Ona merhamet et! Allahım! Onu bağışla!
Allahım! Onun tövbesini kabul et! diye ona dua ederler.”
(Buhârî, Salât 87, Müslim, Tahâret 12)
Caminin fazileti ile ilgili şöyle bir hadis nakledilir:
Yine Ebû Hüreyre radıyallahu anh’den
rivayet edildiğine göre, siyah bir kadın - veya siyah bir genç- Mescid-i
Nebevî’yi süpürürdü. Bir ara Resûlullah (sav) o kadını -veya genci-
göremeyince onun nerede olduğunu sordu.
- Öldü, dediler. Hz. Peygamber:
- “Bana haber verseydiniz ya!”
buyurdu. Sahâbîler o kadını -veya genci- önemsememişlerdi. Resûl-i Ekrem sallallahu
aleyhi ve sellem sözüne devamla “Bana mezarını
gösterin” buyurdu. Mezarını gösterdiler. Resûlullah sallallahu
aleyhi ve sellem onun cenaze namazını kıldıktan sonra şöyle buyurdu:
“Bu kabirler orada yatanlar için zifirî
karanlıktır. Üzerlerine kılacağım namaz sebebiyle Allah Teâlâ onların
kabirlerini aydınlatır.” (Buhârî, Cenâiz 67; Müslim, Cenâiz 71)
İmamlık ise mesleklerin en şereflisidir. Çünkü imam, Hazreti peygamberin
halifesidir, vekilidir, onun mirasçısıdır. O’nun görevini üstlenmiştir. Bir
hadiste şöyle buyurulur: “Âlimler peygamberlerin mirasçılarıdır.
Peygamberler altın gümüş değil, sadece ilmi miras bırakmışlardır. İşte bu ilim
mirasına konan kimse, çok büyük bir kısmet kazanmış olur” (Ebû Dâvûd, İlim 1; Tirmizî, İlim 19.)

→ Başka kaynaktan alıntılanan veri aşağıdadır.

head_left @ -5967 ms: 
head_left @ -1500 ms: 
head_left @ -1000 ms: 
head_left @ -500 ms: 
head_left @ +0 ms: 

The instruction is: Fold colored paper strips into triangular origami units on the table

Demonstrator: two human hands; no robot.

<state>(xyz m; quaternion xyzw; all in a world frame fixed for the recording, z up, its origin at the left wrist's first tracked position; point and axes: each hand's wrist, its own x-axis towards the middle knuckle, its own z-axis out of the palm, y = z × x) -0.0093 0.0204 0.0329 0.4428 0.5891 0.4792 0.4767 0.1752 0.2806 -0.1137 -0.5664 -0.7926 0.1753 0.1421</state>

Müezzinlik yapmanın fazileti hakkında hazreti Peygamber
(sav) Ebu Said-i Hudri’ye şöyle buyurmuştur: “Ben senin koyunu ve
kır hayatını sevdiğini görüyorum. Koyunlar arasında veya kırda iken, namaz için
ezan okuduğunda sesini iyice yükselt. Çünkü müezzinin sesinin ulaştığı yere
kadarki alanda olup da onu işiten cin, insan ve her varlık, kıyamet gününde
ezan okuyanın lehine şahitlik yaparlar.” (Buhârî, Ezân 5, Nesâî, Ezân 14)
Cemaate gelince, elbette onun da çok büyük değeri
vardır. Bir hadis-i şerifte: “Allah’ın yardımı cemaat ile beraberdir”
buyurulmuştur. (Tirmizî, Fiten 7; Nesâî, Tahrîm
6 )
Hadisimizi şöyle anlamak da mümkündür. Şeytan bir
iki kişiyi kolaylıkla yanıltma ve onlara kötülük yapma yoluna gider. Üç kişi
olunca böyle bir düşünceden vazgeçer.
Şayet İslam dinini
bir binaya benzetirsek, beş vakit namaz, Müslümanları, bu binanın sakinlerini
günde beş defa bir araya getirir. Cuma namazı ise, haftada bir defa toplar.
Bayram namazları ise yıllık olağan kongredir. Hac ise bütün dünya
Müslümanlarını ömürde bir defa olsun genel kongre olarak bir araya getirir. Bu
sayede dünya Müslümanları birbirleriyle tanışır, konuşur, dertleşirler…
Yüce Rabbim, minarelerimizi ezansız, gönüllerimizi imansız,
camilerimizi, imamsız ve cemaatsiz bırakmasın. Amin.